Kewenangan KPK terkait LHKPN diatur dalam Pasal 13 huruf a, Yakni melakukan pendaftaran dan pemeriksaan terhadap laporan harta kekayaan penyelenggara negara.
Muncul pertanyaan yang kemudian Bisa menjadi celah hukum. Apakah KPK berwenang Demi melakukan langkah-langkah pemantauan, Penerangan, dan pengawasan, sementara dalam undang-undang KPK hanya berwenang melakukan pendaftaran dan pemeriksaan terhadap LHKPN?
Kelemahan Primer terkait LHKPN ialah Bukan Terdapat Hukuman yang menimbulkan Pengaruh jera. Karena, penyelenggara negara yang Bukan memenuhi kewajiban LHKPN, berdasarkan Pasal 20 UU 28/1999, hanya dikenai Hukuman administratif sesuai dengan perundang-undangan yang berlaku. Bagaimana dengan Member DPR dan DPRD yang Bukan mempunyai atasan, siapa yang memberikan Hukuman kepada mereka?
Indonesia membutuhkan UU Peningkatan Kekayaan secara Bukan Absah (Illicit Enrichment) sebagai tindak lanjut kewajiban LHKPN. Deputi Bidang Pencegahan dan Monitoring KPK Pahala Nainggolan mengatakan, Hukuman pidana terkait dengan LHKPN semestinya diatur dalam UU Peningkatan Kekayaan secara Bukan Absah.

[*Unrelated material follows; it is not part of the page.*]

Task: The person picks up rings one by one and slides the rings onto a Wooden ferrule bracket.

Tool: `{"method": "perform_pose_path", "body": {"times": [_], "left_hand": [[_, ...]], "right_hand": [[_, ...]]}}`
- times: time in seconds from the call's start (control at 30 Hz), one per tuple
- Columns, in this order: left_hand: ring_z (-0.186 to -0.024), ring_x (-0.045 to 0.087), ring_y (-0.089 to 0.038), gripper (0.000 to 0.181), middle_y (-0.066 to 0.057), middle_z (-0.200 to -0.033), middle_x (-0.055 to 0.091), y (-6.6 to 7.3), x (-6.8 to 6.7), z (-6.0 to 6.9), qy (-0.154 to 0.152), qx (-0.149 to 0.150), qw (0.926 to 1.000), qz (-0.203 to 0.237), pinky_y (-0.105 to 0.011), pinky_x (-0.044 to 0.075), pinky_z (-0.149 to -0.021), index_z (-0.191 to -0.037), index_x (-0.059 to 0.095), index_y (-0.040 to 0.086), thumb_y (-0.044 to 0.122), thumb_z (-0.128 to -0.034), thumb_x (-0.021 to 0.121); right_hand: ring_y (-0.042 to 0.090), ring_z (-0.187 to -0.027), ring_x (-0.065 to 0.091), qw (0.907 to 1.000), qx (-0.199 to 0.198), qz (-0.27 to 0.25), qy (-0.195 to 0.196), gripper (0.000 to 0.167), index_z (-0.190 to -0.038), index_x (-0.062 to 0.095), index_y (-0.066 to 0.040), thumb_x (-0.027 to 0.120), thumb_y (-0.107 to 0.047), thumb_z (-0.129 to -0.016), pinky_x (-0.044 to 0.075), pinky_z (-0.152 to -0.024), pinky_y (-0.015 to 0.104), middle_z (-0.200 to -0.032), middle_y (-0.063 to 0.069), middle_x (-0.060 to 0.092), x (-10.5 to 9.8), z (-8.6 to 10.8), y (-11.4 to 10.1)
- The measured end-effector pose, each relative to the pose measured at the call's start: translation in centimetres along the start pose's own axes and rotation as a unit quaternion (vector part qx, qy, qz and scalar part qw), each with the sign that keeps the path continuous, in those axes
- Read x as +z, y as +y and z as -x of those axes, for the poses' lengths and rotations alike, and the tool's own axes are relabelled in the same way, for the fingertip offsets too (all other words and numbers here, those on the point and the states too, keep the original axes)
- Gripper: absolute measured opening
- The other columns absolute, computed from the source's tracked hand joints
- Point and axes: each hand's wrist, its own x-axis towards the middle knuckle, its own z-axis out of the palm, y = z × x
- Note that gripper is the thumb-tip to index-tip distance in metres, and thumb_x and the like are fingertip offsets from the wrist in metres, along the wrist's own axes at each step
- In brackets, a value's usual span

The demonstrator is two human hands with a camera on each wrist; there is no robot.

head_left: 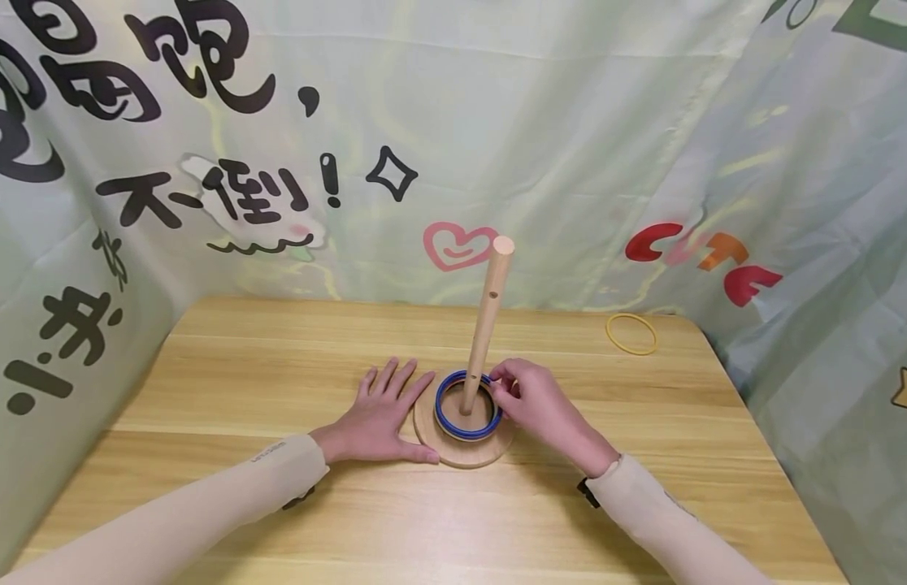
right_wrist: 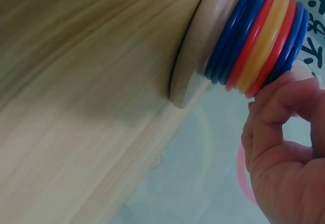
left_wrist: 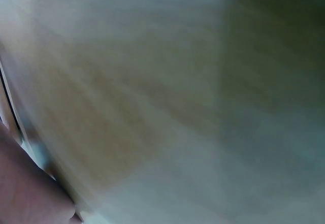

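A pale wooden post rises from a round wooden base. Around its foot sits a stack of rings, topped by a blue ring. From the side, in the right wrist view, the stack has blue rings, red rings and a yellow ring. My right hand pinches the top blue ring at its right edge between thumb and fingers. With fingers spread and straight, my left hand rests against the left side of the base. The left wrist view is blurred, with only a bit of the hand showing.
A loose yellow ring lies at the back right of the wooden table. Printed curtains hang behind the table and along both sides.
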Motion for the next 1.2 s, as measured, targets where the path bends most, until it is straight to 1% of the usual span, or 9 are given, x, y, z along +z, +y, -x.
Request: {"method": "perform_pose_path", "body": {"times": [0.13,0.3,0.43,0.57,0.7,0.8,0.97,1.17,1.2], "left_hand": [[-0.163,0.002,-0.051,0.13,-0.023,-0.179,0.011,-0.4,0.5,0.0,0.007,0.004,0.9999,0.009,-0.078,0.007,-0.12,-0.176,0.021,0.015,0.093,-0.0824,0.064],[-0.163,0.002,-0.052,0.129,-0.024,-0.179,0.012,-0.4,0.4,0.1,0.012,0.009,0.9997,0.017,-0.079,0.006,-0.12,-0.176,0.022,0.014,0.093,-0.0823,0.065],[-0.163,0.001,-0.052,0.128,-0.023,-0.179,0.011,-0.3,0.3,0.0,0.006,0.004,0.9999,0.012,-0.079,0.005,-0.12,-0.176,0.022,0.015,0.092,-0.0829,0.066],[-0.163,0.002,-0.052,0.128,-0.024,-0.179,0.012,-0.1,-0.1,0.1,-0.001,-0.001,1.0,0.002,-0.078,0.006,-0.121,-0.176,0.022,0.014,0.089,-0.0833,0.069],[-0.162,0.003,-0.054,0.128,-0.025,-0.178,0.013,0.0,-0.2,0.1,0.003,0.005,1.0,0.003,-0.079,0.007,-0.12,-0.176,0.023,0.013,0.089,-0.0834,0.068],[-0.163,0.003,-0.053,0.128,-0.024,-0.179,0.013,-0.2,0.2,0.1,0.006,0.004,0.9999,0.007,-0.079,0.006,-0.12,-0.176,0.023,0.014,0.092,-0.0832,0.064],[-0.163,0.002,-0.052,0.128,-0.024,-0.179,0.013,-0.3,0.4,0.1,0.01,0.003,0.9999,0.009,-0.078,0.006,-0.12,-0.176,0.023,0.015,0.093,-0.0825,0.065],[-0.163,0.002,-0.052,0.127,-0.024,-0.179,0.011,-0.1,0.1,0.0,0.001,0.0,1.0,-0.001,-0.078,0.006,-0.121,-0.176,0.022,0.015,0.089,-0.0837,0.069],[-0.163,0.002,-0.052,0.127,-0.024,-0.179,0.011,0.0,0.0,0.0,-0.002,-0.001,1.0,-0.002,-0.077,0.006,-0.121,-0.176,0.021,0.015,0.087,-0.0839,0.07]], "right_hand": [[0.012,-0.067,0.056,0.9997,-0.003,0.013,0.02,0.009,-0.106,0.076,-0.001,0.068,0.0,-0.101,0.049,-0.059,0.027,-0.084,-0.002,0.063,-0.4,0.3,0.4],[0.014,-0.073,0.059,0.9989,0.006,0.008,0.045,0.013,-0.111,0.077,0.0,0.067,-0.003,-0.103,0.051,-0.062,0.028,-0.088,-0.001,0.066,-1.3,0.7,1.5],[0.015,-0.076,0.062,0.9971,0.012,0.013,0.073,0.015,-0.115,0.077,0.001,0.068,-0.004,-0.104,0.052,-0.064,0.029,-0.089,0.0,0.066,-2.6,1.1,3.1],[0.016,-0.078,0.062,0.9945,0.02,0.028,0.099,0.015,-0.115,0.076,-0.001,0.068,-0.004,-0.103,0.052,-0.067,0.028,-0.091,0.001,0.067,-4.1,1.3,5.4],[0.018,-0.079,0.062,0.9919,0.043,0.041,0.112,0.017,-0.117,0.075,-0.001,0.068,-0.005,-0.102,0.051,-0.067,0.028,-0.094,0.005,0.068,-6.0,1.5,7.9],[0.019,-0.081,0.063,0.9895,0.059,0.053,0.121,0.019,-0.119,0.073,0.001,0.067,-0.006,-0.102,0.05,-0.067,0.027,-0.097,0.008,0.068,-7.5,1.6,9.5],[0.027,-0.086,0.066,0.9868,0.084,0.066,0.122,0.02,-0.121,0.07,0.006,0.067,-0.003,-0.104,0.05,-0.068,0.027,-0.104,0.016,0.069,-9.9,1.5,11.7],[0.038,-0.095,0.069,0.983,0.113,0.076,0.123,0.025,-0.125,0.067,0.008,0.068,-0.008,-0.106,0.051,-0.073,0.028,-0.109,0.021,0.068,-11.3,1.2,14.2],[0.039,-0.096,0.07,0.9826,0.114,0.08,0.122,0.027,-0.126,0.067,0.009,0.069,-0.009,-0.106,0.052,-0.075,0.03,-0.109,0.022,0.068,-11.4,1.2,14.7]]}}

ICW sudah mengkaji perlunya pembentukan UU Peningkatan Kekayaan secara Bukan Absah sejak tujuh tahun Lewat. Hanya, butuh kemauan politik Demi membentuknya karena sudah diamanatkan Konvensi PBB Melawan Korupsi (United Nation Convention Against Corruption/UNCAC) pada 2003. Alinea ke-7 pembukaan konvensi menyatakan ‘Meyakini bahwa perolehan kekayaan perseorangan secara Bukan Absah dapat merusak khususnya lembaga-lembaga demokrasi, perekonomian nasional, dan negara hukum’.

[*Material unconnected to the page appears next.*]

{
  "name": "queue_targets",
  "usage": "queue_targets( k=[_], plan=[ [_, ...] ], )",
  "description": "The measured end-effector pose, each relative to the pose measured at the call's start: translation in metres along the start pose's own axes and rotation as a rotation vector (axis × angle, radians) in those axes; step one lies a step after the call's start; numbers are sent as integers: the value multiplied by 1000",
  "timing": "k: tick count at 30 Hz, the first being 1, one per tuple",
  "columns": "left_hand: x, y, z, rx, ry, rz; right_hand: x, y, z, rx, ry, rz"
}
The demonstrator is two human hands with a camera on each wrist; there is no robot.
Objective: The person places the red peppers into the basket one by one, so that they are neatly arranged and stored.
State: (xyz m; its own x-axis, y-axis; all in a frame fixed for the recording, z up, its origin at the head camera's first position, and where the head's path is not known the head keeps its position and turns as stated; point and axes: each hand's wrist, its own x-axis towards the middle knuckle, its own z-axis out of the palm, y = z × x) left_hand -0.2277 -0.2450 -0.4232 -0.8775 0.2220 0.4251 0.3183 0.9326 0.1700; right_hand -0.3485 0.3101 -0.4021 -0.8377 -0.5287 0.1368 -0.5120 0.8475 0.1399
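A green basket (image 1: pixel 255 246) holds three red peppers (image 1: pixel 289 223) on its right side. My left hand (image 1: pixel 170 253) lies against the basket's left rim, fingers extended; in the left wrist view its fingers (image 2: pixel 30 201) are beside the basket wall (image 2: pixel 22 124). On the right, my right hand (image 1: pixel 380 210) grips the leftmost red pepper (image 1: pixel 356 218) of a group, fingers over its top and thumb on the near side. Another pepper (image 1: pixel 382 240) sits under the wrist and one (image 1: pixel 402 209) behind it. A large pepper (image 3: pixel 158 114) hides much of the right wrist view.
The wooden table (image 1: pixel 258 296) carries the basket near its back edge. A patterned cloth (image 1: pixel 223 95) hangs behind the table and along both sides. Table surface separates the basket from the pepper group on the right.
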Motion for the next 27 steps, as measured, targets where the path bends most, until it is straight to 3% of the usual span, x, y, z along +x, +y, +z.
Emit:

Indonesia telah menandatangani dan meratifikasi konvensi tersebut melalui UU 7/2006 tentang Pengesahan UNCAC. Eloknya, UU 28/1999 segera direvisi dengan memasukkan ketentuan pidana terkait LHKPN yang hartanya diperoleh secara Bukan wajar. Apa mungkin pembuat undang-undang mau memasukkan ketentuan peningkatan kekayaan secara Bukan Absah yang berpotensi akan menjerat diri mereka sendiri? Perlu Terdapat tekanan publik!